Dubai: Imagine a world where you can buy a house through a digital signature without even having to step into a real estate office – this is how Estonians go about their day in the smart state they call home. Everything under the sky is possible in e-Estonia, says Daniel Schaer, the Commissioner General of Estonia Pavilion at Expo 2020 Dubai, save for two things: “You can’t get married and you can’t get divorced online.”
The northern European country hopes to share its revolutionary e-experience with the Gulf Cooperation Council (GCC) region – a natural course of action having established its embassy in Abu Dhabi just three years ago. “I think it’s the place we have to be,” comments Schaer on Estonia’s participation in the World Expo in an interview with Gulf News. “We believe that digital revolution is here. It has already happened in our country and in others, and we want to make sure that everybody is going in the same direction.”
I think [Expo 2020 Dubai] is the place we have to be. We believe that digital revolution is here. It has already happened in our country and in others, and we want to make sure that everybody is going in the same direction.
Estonia saves paper as high as Eiffel Tower
Situated in the Mobility District, a zone that explores smarter movement of people, goods and services, the Estonian pavilion tells the story of how its citizens save time, money and resources when they avail services online. According to Schaer, studies show that Estonia’s seamlessly interlinked digital platform, connecting both public and private sectors, saves stacks of paper as high as the Eiffel Tower (300 metres) every year.
Estonia’s ‘e-story’ will present its case for digital revolution on the first floor, where visitors will familiarise themselves with the country’s journey and the measurable benefits of going online not partially but fully as a country.
The next leg of the visitor journey is dedicated to smart solutions. Having partnered with more than 40 companies and organisations, the Estonian pavilion will deliver e-solutions across a spectrum of industries – from healthcare, education, food to technology, transport and cities. “Every partner’s contribution to the [Estonian] e-society will be presented,” says Schaer.
Interested partners can then move on to the second floor, where they can discuss potential partnerships and attend business events.
At these rotating events country pavilions across the site will shed light and share knowhow on topics such as big data, artificial intelligence (AI) and e-government.
“In addition to living a digital lifestyle, we’re also looking at the sustainability side,” adds Schaer.

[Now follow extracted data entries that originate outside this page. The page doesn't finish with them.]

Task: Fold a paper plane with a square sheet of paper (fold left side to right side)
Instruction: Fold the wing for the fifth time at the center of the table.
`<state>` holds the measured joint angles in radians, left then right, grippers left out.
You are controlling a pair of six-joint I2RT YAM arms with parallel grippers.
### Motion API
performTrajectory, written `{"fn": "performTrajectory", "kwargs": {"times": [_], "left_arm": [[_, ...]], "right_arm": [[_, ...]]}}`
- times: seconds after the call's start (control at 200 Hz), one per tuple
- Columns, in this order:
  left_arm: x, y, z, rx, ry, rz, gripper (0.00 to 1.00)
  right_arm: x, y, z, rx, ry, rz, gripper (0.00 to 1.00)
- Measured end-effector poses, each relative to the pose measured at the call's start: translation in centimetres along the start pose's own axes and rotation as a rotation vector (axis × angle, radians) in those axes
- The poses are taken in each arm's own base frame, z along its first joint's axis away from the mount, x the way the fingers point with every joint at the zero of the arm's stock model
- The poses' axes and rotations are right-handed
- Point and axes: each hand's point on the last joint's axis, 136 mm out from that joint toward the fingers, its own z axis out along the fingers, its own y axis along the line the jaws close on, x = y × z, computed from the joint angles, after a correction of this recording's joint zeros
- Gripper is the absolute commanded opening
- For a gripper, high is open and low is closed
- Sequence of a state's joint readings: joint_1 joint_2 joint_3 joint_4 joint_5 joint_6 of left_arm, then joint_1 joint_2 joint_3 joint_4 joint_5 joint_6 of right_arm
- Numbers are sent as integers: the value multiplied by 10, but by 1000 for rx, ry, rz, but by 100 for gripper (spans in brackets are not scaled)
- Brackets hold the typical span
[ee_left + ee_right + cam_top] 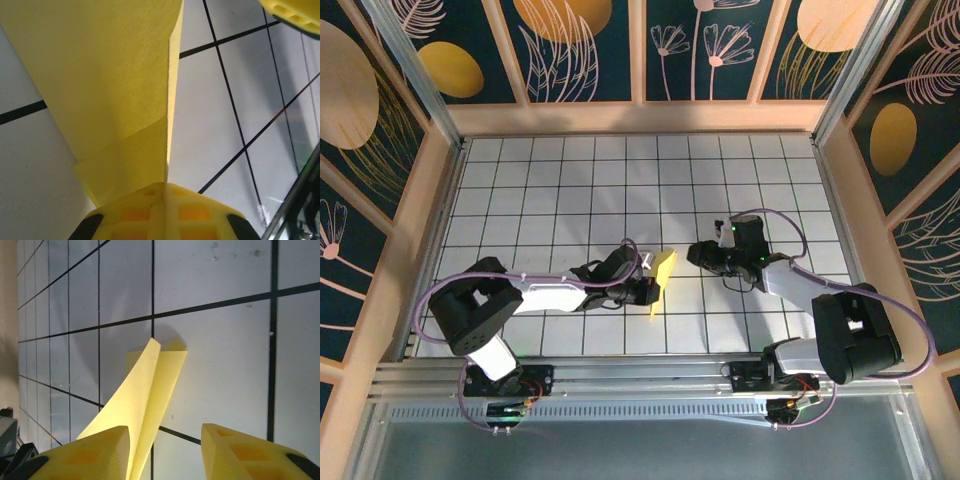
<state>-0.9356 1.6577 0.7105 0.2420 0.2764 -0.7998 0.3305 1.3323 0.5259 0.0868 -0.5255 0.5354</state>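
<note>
Pinching the square sheet of paper (664, 272) at centre frame of the overhead view, the left gripper (648, 290) is clamped tight on the yellow sheet, which stands just beside its tip and leans toward the lower middle of the white grid table (570, 180). In the left wrist view the closed fingers (165, 186) meet at bottom centre with the paper's edge (100, 75) nipped between them. The sheet rises from there to the upper left in two layers that meet along a sharp crease.

The right gripper (702, 255) hangs just right of the paper in the overhead view, its jaws parted and holding nothing. Its own camera shows the two yellow fingers (165, 432) apart at the bottom of the frame. The doubled sheet (150, 390) lies beyond them at centre, and its lower end slips behind the left-hand finger. One of that gripper's fingertips (295, 10) shows at the upper right of the left wrist view.

By the look of it, the side-to-side fold is already made and the paper is held on edge, not flat, so the work appears to be between folds. The next move likely calls for the open gripper to close on the free layer or press it down while the clamped one keeps the crease aligned. The thin paper could buckle if pulled unevenly.
</note>
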Motion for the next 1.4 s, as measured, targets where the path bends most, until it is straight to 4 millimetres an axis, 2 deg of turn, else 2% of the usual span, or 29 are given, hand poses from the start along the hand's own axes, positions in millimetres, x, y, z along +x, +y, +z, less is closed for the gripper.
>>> {"fn": "performTrajectory", "kwargs": {"times": [0.305,0.666,1.046,1.401], "left_arm": [[7,2,14,52,13,-81,0],[5,-3,11,140,-15,-145,0],[7,-2,10,202,-36,-205,0],[7,0,11,233,-52,-249,0]], "right_arm": [[6,8,9,-21,19,-9,41],[20,18,17,-49,34,-4,40],[28,20,28,-49,42,24,40],[36,11,37,-6,56,45,40]]}}
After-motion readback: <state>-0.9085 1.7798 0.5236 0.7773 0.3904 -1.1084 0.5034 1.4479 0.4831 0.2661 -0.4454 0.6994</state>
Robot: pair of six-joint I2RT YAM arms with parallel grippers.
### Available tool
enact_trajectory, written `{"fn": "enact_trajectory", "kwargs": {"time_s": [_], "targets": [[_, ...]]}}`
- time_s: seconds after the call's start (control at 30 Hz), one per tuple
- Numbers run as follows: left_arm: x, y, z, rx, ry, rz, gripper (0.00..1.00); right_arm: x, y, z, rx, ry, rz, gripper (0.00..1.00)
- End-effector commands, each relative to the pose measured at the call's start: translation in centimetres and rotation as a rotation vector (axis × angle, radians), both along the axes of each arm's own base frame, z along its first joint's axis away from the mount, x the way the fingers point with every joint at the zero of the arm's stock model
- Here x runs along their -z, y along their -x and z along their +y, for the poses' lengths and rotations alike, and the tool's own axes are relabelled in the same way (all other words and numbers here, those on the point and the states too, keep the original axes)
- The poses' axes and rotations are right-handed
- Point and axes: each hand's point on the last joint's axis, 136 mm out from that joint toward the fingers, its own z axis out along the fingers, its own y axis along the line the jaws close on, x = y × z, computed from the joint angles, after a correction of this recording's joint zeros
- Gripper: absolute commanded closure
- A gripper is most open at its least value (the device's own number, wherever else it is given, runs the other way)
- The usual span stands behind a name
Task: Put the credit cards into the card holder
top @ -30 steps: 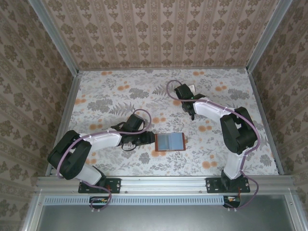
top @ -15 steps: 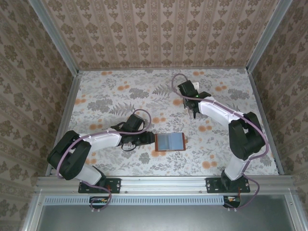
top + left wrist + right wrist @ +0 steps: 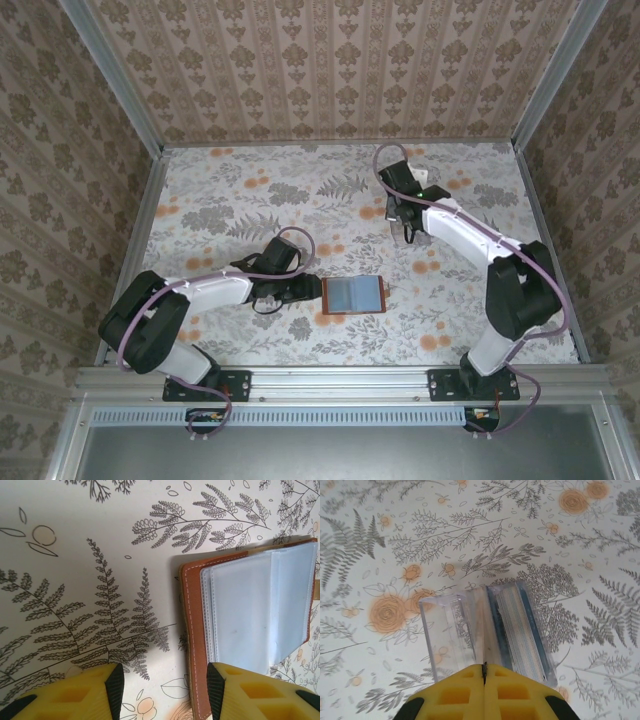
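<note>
Your left hand (image 3: pixel 165 690) sits low at the holder's (image 3: pixel 250 615) near-left edge, half open. One finger is over the leather border and the other over bare counter (image 3: pixel 75 540). It grips nothing; I judge it is there to pin or steady the holder, though I cannot tell whether it touches. The holder lies spread flat with its clear sleeves facing up, which leaves the pockets ready to load.

Your right hand (image 3: pixel 484 670) is pressed fully closed with nothing between its fingers, so it carries no card. It hangs over the clear tray (image 3: pixel 445 630) at the far right of the counter, its tips lined up with the divider. The cards (image 3: pixel 520 630) are packed on edge in the right compartment, well apart from the holder. None is out yet, so that hand must open before it can pinch one.
</note>
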Motion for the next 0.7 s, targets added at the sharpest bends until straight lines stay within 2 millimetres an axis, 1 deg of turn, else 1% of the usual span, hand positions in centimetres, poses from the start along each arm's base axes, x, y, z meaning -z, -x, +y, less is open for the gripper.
{"fn": "enact_trajectory", "kwargs": {"time_s": [0.0, 0.07, 0.1, 0.2, 0.23, 0.3, 0.33, 0.43, 0.5, 0.57, 0.67], "targets": [[-0.6, -0.3, -1.1, 0.036, 0.033, -0.019, 0.50, -3.5, 1.5, -0.1, 0.088, -0.131, -0.040, 1.00], [-0.4, -0.5, -1.3, 0.043, 0.034, -0.002, 0.51, -3.5, 2.2, -0.3, 0.119, -0.161, -0.038, 1.00], [-0.4, -0.6, -1.5, 0.047, 0.037, 0.005, 0.51, -3.5, 2.2, -0.3, 0.119, -0.166, -0.044, 1.00], [-0.3, -0.7, -2.2, 0.061, 0.055, 0.013, 0.51, -3.1, 1.5, -0.5, 0.104, -0.152, -0.068, 1.00], [-0.3, -0.8, -2.4, 0.071, 0.056, 0.015, 0.51, -2.8, 1.0, -0.2, 0.074, -0.153, -0.074, 1.00], [-0.1, -0.9, -2.4, 0.075, 0.043, 0.031, 0.51, -2.0, 0.6, 0.0, 0.042, -0.163, -0.052, 1.00], [-0.1, -0.9, -2.4, 0.073, 0.043, 0.031, 0.52, -2.2, 0.0, 0.2, 0.033, -0.168, -0.068, 1.00], [-0.1, -1.0, -2.7, 0.062, 0.074, 0.027, 0.52, -2.0, -0.6, -0.3, 0.034, -0.120, -0.067, 1.00], [0.0, -0.9, -2.6, 0.059, 0.072, 0.030, 0.52, -2.1, -1.0, -0.3, 0.001, -0.095, -0.060, 1.00], [0.0, -0.7, -2.4, 0.057, 0.071, 0.035, 0.52, -2.2, -1.3, 0.0, -0.043, -0.068, -0.046, 1.00], [0.1, -0.5, -2.0, 0.057, 0.070, 0.027, 0.52, -1.8, -1.2, -0.2, -0.068, -0.024, -0.007, 1.00]]}}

As wired as the country is, Estonia also pays tribute to its vast Nordic forests in its concluding story. Estonian seasonal produce such as berries and mushrooms as well as street food will be up for a taste at the pavilion cafe, whose ventilation system, set up by ETS NORD, sustainably filters smoke, steam and cooking smells before pumping the air out.
Walk among data clouds
World building in the Estonian pavilion begins with floating data cloud installations, making for a visual digital experience – an approach better suited for storytelling, according to Schaer, as opposed to reading off of informational plaques.
Tallin-based architecture firm Koko gives form to the smart oasis through installations of 400 neon blue lightbulbs, suspended at varying levels, which mimic data clouds inside the X-Road – a digital highway that connects all databases in e-Estonia.
Mirror-cladded walls with the help of augmented reality will create infinite reflections of the miniature spheres, giving depth to the exhibition space.
Meet Yanu, your robot server
Visitors will be served drinks at a contactless coffee bar run by Yanu, a robotic arm powered by AI from the future. Not only will the autonomous server take your order and prepare your drinks but it might crack a joke or two along the way to break the ice.
State-of-the-art technology has gone into building a robot with its own personality, making it a seamless replacement for a human server capable of holding conversations. Developed by Robolab, a Tallinn-based robotics company, Yanu is fully capable of handling payments without coming in contact with customers.
Smart cities with smart crosswalks
Besides technologically advanced commercial solutions, Estonia’s technical expertise extends to smart city solutions to build a more people-centric urban environment.
“Some of our partners will be introducing smart city solutions, which will be integrated into the pavilion story,” says Schaer. One such city and partner to the pavilion is Tartu, which has built smart crosswalks into the streets of Fortuuna and Pikk.
Using LED and voice command warnings, the smart traffic sign at pedestrian crossings alerts all road users of possible collision hazards, collating and analysing traffic reports at all times. While it measures the speed of the road users, the sign is also capable of monitoring air pollution levels and classifying vehicles by length.
Connecting minds in a pandemic
In an effort to bolster partnerships during unprecedented times, Estonia took pre-emptive measures to reach out to its partners with relation-building activities prior to Expo 2020 Dubai: “We decided that we had to help our partners and work together with them,” adds Schaer.
We organised a series of webinars to introduce our partners, who presented their companies and solutions, to different countries – be it B2B or B2G. We’ve been focusing on connecting minds prior to the Expo through our e-solutions to bring each other closer.
“We organised a series of webinars to introduce our partners, who presented their companies and solutions, to different countries – be it B2B or B2G. We’ve been focusing on connecting minds prior to the Expo through our e-solutions to bring each other closer.”
- The writer is an intern with Gulf News.